面对他的讨饶低唤,那向来不苟言笑的郡长不由分说的命令道,少年听之,心间猛然一颤,还未待缓过神来,便赶忙俯身将那死鹿提于手中,便快步奔离而去。直到那急促的脚步声闻而不见,慕容元徽神色渐凝,方挥衣猛然跪于高越的面前,并抬手拜道:“邺郡郡长慕容元徽拜见太子殿下。”
面对此突如其来的叩拜,越心中一惊,猛然往后退了两步,良久,待缓过神来,方才暗自平复了思绪,赶忙将那跪地行礼之人扶起,并低声问道:“郡长是如何知晓我那真实身份的?”

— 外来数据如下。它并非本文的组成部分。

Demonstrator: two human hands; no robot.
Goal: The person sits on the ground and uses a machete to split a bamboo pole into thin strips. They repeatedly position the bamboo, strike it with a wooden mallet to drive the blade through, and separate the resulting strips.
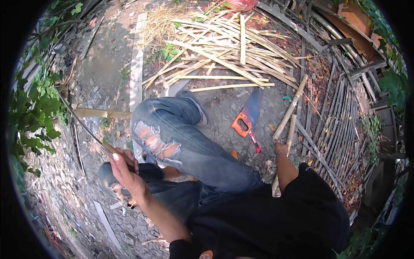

“老臣虽远处邺郡,但是听说过咱大燕国内有一高越太子,容颜俊美,举世无双,画技更是高超绝妙,阖宫上下无人能及,三年前,王后病逝,大王下旨命他出宫于华霜寺内为其诵经守孝三年,如今三年将至,那东城不过方圆几里,如此一个出众的人物身居其间又如何能听不得半点风声,为此,老臣来过几趟东城,奈何都未听闻那出宫诵经的高越太子之名,唯独于闹市街巷之中遇见了卖画的公子,见你气宇不凡,画技精绝,顿感惊讶无比,奈何你却被换作仪止二字,如此老臣并未多思,直到公子孤身于郢都驱疫之时,那随身的仆人吕尚子忧心公子的安危遂奔于邺郡找老臣,谈话之间,无意间得知他对燕都皇城之况及其熟悉,这才起了疑心,近日于郢都的相处,老臣暗自观察间,愈发觉得公子浑身贵气,毫无山野村夫之态,心中暗疑,便于那夜前来问询公子生于何处,并由此作为引示,于东城之中暗自查访,这才得知公子于三年前突然来此便居于华霜寺,因大雪破了庐才迁于山墺之中,由此可断,这居于山墺幽林间的仪止公子便是那身处皇城燕宫中的高越太子。”
听他此言,越喃声道:“到底还是你慕容郡长,精明论断之力实属了得,在这近三年的时光里,我瞒过了所有的人,却于数月间被你一眼看穿。”